Mould design Improving cooling inserts with evolutionary theory
In a project to run until the end of next year, algorithms taken from nature may provide the key to designing thermal channels in plastic injection moulds, according to researchers Christian Hopmann and Philipp Nikoleizig.
Injection moulding is one of the most-widespread processes for making plastic products. Within this process, the mould is accountable for several complex functions during the moulding cycle, which is mainly characterised by the cooling of the melt, the freezing and the demoulding point. Heat removal is carried out to a large extent via an integrated tempering system inside the mould, with other heat transport mechanisms like convective flux or heat conduction playing minor roles. An economic process can particularly be achieved through fast heat removal. In addition, the cooling of the melt also influences the attributes of the part such as the surface quality or the warpage. The latter can result from unbalanced cooling and thereby a different shrinkage of individual sections of the part.
Tempering channels are usually created with boreholes inside the mould. Their course is then defined via stoppers at required positions. However, additional elements can allow heat removal in hard-to-access areas, for example, ascending pipes, high conductivity brads or other elements. Innovative approaches propose additive manufacturing of the mould insert. The procedure creates a layer-by-layer build-up of the insert, which allows for almost any shape and course of the tempering channel.
Moulds, like the world, are increasing in complexity
Growing functional integration and increased customer demands have resulted in increasingly complex mould technology. Consequently, the available space for the tempering system is limited by numerous elements like slide bars, splits, ejector systems and additional functional groups.

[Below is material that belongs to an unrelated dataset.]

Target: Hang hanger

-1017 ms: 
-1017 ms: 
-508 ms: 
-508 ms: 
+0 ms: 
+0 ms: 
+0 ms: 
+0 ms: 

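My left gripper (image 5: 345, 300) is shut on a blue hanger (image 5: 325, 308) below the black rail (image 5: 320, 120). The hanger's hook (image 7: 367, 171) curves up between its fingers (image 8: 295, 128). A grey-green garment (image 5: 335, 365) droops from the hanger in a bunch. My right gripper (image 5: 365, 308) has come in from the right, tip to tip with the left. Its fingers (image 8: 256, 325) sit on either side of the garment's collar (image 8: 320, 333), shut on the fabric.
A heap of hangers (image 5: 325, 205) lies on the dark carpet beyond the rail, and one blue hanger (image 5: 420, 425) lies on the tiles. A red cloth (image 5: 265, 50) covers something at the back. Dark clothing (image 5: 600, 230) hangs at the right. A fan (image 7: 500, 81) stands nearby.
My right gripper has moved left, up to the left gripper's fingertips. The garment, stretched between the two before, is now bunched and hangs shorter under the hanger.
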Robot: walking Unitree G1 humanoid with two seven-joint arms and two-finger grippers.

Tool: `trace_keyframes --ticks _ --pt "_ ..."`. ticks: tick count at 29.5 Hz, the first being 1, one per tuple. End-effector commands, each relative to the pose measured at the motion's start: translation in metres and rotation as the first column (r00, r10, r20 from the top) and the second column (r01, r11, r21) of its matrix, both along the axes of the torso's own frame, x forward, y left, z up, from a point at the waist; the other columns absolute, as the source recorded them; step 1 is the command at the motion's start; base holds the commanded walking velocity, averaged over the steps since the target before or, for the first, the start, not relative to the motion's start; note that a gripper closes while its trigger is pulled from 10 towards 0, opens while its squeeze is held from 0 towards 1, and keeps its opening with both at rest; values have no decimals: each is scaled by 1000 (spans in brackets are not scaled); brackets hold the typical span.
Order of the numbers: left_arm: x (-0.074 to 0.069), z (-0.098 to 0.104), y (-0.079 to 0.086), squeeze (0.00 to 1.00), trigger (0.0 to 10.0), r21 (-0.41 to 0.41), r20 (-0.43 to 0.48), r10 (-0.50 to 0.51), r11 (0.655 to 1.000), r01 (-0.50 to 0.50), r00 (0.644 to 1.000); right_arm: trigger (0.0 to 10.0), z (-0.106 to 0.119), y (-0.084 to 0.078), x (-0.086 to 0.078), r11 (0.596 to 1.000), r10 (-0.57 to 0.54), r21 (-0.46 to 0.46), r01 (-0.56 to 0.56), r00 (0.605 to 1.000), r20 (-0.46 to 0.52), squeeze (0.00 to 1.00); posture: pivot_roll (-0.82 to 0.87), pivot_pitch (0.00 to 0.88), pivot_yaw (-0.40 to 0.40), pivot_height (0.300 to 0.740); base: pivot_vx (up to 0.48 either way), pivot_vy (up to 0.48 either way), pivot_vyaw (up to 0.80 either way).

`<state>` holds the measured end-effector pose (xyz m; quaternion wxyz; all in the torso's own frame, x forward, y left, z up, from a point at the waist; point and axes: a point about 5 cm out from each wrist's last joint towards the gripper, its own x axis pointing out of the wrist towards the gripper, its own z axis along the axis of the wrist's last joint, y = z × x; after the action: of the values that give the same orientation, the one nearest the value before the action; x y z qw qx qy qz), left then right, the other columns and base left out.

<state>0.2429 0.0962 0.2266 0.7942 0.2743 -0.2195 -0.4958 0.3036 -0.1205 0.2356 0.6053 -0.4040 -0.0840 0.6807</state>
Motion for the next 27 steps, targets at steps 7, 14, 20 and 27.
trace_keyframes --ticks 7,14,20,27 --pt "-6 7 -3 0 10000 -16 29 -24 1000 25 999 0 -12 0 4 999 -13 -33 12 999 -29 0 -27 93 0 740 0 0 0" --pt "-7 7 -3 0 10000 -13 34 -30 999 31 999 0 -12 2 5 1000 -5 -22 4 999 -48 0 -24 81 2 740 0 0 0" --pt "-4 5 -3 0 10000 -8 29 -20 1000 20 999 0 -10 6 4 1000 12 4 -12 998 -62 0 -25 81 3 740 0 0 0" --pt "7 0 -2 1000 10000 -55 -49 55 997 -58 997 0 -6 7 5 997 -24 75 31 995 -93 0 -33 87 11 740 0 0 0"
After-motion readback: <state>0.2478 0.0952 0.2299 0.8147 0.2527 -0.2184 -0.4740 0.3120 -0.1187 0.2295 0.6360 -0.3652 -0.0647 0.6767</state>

As a result, the location of a suitable course for the tempering channels is often not evident, and their determination can require much of the time in mould development. Furthermore, a proposed course of the tempering channels should be validated through injection moulding simulation during the thermal mould design. Using simulation in the design stage can save a lot of money because this method can anticipate problems occurring later and be remedied before hand, such as the exact course of the cooling channels. On the other hand, iterative mould design with several development loops requires a lot of time, which can lead to competitive disadvantage and a lower profitability.
The Institute of Plastics Processing (IKV) at the RWTH Aachen University has therefore been examining possible ways to shorten thermal mould design and speed up mould development in general. An interesting concept is the use of evolutionary algorithms to automatically generate the course of the tempering channels. These algorithms were developed in parallel in the United States and Germany in the late fifties and mid-sixties with a slightly different approach.
Letting natural selection spawn the best solution
They are based on the idea of an optimisation using nature as the ideal example. Every life form evolves from its inception and strives towards an improved state with every generation. Therefore, a given optimisation problem can be improved over several generations of development. Based on a start population, the relevant parameters were randomly varied and combined. Afterwards, the capability of those recombined products of the population are evaluated via a target function. The best solution serves as the start population for the next generation, depending on the design of the algorithm. This sequence repeats until a suitable solution is found or a stop criterion is reached.
Cooling channel geometry evolves with each step
By transferring this method to the tempering channels of an injection mould, their exact course shall be evolutionarily varied and optimised. This leads to a channel course automatically generated by objective criteria. For example, one starting point is the variation of a single vertex of the tempering channel. This procedure can be extended to every other vertex and concludes in a different global tempering situation of the mould. However, criteria other than the positions of the vertices have to be included in the variation, for instance, the channel diameter or the number of vertices. The development of a proper target function therefore has special importance for finding and benchmarking a good solution. Every influencing variable that interacts with the tempering system has to be included in the parameters and mathematically described. Also, single factors have to be weighted for the target function. The precise weight will be calculated in this project phase in interplay with injection moulding simulations by first using simple geometry. The simulation will help to determine the effect of the variation of single factors. The quality of a specific course of the tempering channel can then be qualified by a single number through the target function. This method makes possible the ability to recognise good channel sections and reuse them in the following generations.
On to the next level
One of the hopes of the project is that the algorithms will be transferred to more complex geometries to analyse the effect for real tempering problems. The weighted factors have to be redefined during this stage, if necessary, so the algorithm will improve during the tests.
Using the algorithm in software will enable users to enhance mould design and save time in optimising the course of the tempering channels.